INCAPACITÀ DI GIUDIZIO 3 GRUPPI Quanto all’incapacità di giudizio, Arendt distingue tre gruppi: 1. i nichilisti, i quali, credendo non vi siano valori assoluti, si collocano nelle sfere del potere; 2. i dogmatici, che si aggrappano a una posizione predeterminata; 3. i cittadini normali, simili all’uomo-massa individuato da José Ortega y Gasset, ossia il gruppo maggioritario che assume in maniera acritica le abitudini della società. Tutti questi gruppi sono privi del pensiero come viene inteso da Arendt. Ella ha sostenuto che il nazismo si è alimentato ed è stato incoraggiato da questi tre gruppi, ed è stato questo a far sì che alla gran parte del Paese sia stato consentito di perpetrare quei crimini contro l’umanità. Tuttavia la filosofa ebrea spiega che questa assenza di dialogo non è un male in sé, e tantomeno comporta alcun atto che sia a priori cattivo. È in situazioni estreme – come il dominio del nazismo in Germania, e ancor prima il suo affermarsi – che la banalità del male risalta come complicità, e persino come simpatia per gli «orrori

L’ESISTENZIALISMO MODERNO Il pensiero di Arendt, discepola di Martin Heidegger e Karl Jaspers, può essere accostato all’esistenzialismo moderno. In una delle sue opere più rappresentative, Vita activa, la filosofa svolge uno studio sullo stato dell’umanità nei tempi che le sono dati. Definisce la «condizione umana» come ciò che la determina, negando la «natura umana» come primo riferimento. Evidenzia «tre attività fondamentali» sulle quali poggia tale condizione: lavoro, opera e azione. Tutte e tre sono inglobate nel concetto di «vita attiva», e ciascuna corrisponde a una condizione: biologica, mondana e della pluralità.

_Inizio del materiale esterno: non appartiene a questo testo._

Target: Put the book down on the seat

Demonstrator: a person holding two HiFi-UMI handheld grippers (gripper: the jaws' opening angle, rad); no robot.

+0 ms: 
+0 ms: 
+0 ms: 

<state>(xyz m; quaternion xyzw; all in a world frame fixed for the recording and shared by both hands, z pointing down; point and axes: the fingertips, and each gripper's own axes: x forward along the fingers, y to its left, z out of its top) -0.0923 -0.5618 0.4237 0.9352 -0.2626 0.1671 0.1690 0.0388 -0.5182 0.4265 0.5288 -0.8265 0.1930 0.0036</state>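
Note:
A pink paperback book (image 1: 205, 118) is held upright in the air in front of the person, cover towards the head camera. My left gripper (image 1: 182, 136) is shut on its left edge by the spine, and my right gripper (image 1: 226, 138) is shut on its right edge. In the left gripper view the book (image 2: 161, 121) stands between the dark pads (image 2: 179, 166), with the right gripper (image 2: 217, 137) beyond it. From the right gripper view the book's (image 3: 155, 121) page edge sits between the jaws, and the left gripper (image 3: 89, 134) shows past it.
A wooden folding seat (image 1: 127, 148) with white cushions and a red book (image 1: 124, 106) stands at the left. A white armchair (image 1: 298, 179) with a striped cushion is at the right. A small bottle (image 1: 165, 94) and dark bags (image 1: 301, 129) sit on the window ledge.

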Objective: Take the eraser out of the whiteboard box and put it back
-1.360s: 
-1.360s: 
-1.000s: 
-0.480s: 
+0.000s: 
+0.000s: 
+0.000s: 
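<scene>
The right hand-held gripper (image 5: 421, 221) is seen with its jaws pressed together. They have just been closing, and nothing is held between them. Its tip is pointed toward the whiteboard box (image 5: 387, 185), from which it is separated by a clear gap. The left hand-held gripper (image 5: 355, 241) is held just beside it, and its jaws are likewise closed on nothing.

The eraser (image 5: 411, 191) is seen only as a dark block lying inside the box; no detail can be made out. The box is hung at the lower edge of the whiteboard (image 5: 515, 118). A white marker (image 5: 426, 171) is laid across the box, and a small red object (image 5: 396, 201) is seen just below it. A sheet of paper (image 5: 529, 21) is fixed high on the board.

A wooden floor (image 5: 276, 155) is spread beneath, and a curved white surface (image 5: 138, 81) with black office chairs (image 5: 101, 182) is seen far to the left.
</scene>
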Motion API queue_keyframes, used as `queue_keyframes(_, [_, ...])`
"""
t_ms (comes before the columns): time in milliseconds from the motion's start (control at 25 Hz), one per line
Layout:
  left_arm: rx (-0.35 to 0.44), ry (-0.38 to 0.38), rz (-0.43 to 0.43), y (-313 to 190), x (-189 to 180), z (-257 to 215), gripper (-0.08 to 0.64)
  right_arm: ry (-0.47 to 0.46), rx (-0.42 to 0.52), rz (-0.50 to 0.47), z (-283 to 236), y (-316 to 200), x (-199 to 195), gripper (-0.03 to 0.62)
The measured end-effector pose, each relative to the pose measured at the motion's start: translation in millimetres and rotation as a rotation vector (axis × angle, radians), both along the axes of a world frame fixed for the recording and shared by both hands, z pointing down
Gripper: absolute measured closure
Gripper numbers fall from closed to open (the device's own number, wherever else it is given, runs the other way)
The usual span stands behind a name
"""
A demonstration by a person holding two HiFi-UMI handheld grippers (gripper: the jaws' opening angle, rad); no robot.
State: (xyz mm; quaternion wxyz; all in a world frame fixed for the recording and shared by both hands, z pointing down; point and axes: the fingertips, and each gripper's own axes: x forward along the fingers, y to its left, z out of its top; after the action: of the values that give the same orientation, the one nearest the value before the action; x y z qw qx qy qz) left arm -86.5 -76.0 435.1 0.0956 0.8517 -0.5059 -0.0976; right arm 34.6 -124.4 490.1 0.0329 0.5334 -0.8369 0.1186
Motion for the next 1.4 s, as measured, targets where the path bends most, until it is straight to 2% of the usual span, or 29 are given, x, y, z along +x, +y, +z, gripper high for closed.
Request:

È NECESSARIO RECUPERARE LA CAPACITÀ DI RIFLETTERE SUL SENSO DELLA VITA Gli intellettuali che hanno trattato della banalità, come Bauman e Arendt, e un libro di Manuel Fraijó, Semblanzas de grandes pensadores, ci invitano a leggere e a promuovere il pensiero critico, per ripensare la nostra vita nel contesto della cultura liquida e della banalità. Una società che corre il pericolo dell’«elettroencefalogramma piatto», che pensa soltanto a divertirsi, a evadere, a consumare, all’«usa e getta», ha un bisogno assoluto di un antidoto, come suggerisce Fraijó.